» WHAT TO WORK ON
For each line below with the word "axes", write out a copy.
Start of Block
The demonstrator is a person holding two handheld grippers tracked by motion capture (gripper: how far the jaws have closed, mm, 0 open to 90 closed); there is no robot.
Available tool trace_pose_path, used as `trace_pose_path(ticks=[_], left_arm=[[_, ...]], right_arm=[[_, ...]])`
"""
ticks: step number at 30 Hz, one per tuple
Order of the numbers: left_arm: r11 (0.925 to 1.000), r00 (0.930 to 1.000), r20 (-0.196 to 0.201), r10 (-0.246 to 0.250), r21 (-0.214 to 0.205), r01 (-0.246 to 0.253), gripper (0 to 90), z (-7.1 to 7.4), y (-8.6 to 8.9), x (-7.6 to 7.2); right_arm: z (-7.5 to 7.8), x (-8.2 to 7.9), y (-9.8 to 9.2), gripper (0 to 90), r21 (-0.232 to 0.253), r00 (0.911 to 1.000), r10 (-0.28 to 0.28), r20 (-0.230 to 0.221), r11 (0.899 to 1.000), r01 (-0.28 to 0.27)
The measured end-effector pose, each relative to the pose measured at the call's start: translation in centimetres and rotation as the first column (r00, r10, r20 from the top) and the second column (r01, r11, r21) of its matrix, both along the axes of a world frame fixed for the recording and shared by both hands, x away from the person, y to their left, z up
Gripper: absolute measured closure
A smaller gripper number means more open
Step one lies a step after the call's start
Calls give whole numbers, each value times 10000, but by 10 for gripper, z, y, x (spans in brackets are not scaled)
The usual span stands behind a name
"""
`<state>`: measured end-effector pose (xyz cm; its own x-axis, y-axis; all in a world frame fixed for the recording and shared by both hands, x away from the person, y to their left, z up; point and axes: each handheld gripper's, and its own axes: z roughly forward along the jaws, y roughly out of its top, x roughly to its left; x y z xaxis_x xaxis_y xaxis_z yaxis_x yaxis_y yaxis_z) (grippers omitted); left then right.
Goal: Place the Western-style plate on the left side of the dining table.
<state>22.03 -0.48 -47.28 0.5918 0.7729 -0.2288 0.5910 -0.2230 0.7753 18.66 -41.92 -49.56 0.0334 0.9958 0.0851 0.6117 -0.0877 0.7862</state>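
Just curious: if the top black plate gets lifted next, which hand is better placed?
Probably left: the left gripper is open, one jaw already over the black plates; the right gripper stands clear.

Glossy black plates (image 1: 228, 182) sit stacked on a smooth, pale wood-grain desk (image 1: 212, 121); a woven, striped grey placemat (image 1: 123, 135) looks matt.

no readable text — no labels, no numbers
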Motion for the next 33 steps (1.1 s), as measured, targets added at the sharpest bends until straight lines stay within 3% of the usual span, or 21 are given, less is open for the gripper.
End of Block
» WRITTEN SOLUTION
The measured end-effector pose, each relative to the pose measured at the call's start: translation in centimetres and rotation as the first column (r00, r10, r20 from the top) and the second column (r01, r11, r21) of its matrix, both along the axes of a world frame fixed for the recording and shared by both hands, x away from the person, y to their left, z up
`<state>`: measured end-effector pose (xyz cm; its own x-axis, y-axis; all in a world frame fixed for the recording and shared by both hands, x away from the person, y to their left, z up; point and axes: each handheld gripper's, and its own axes: z roughly forward along the jaws, y roughly out of its top, x roughly to its left; x y z xaxis_x xaxis_y xaxis_z yaxis_x yaxis_y yaxis_z) (grippers omitted); left then right.

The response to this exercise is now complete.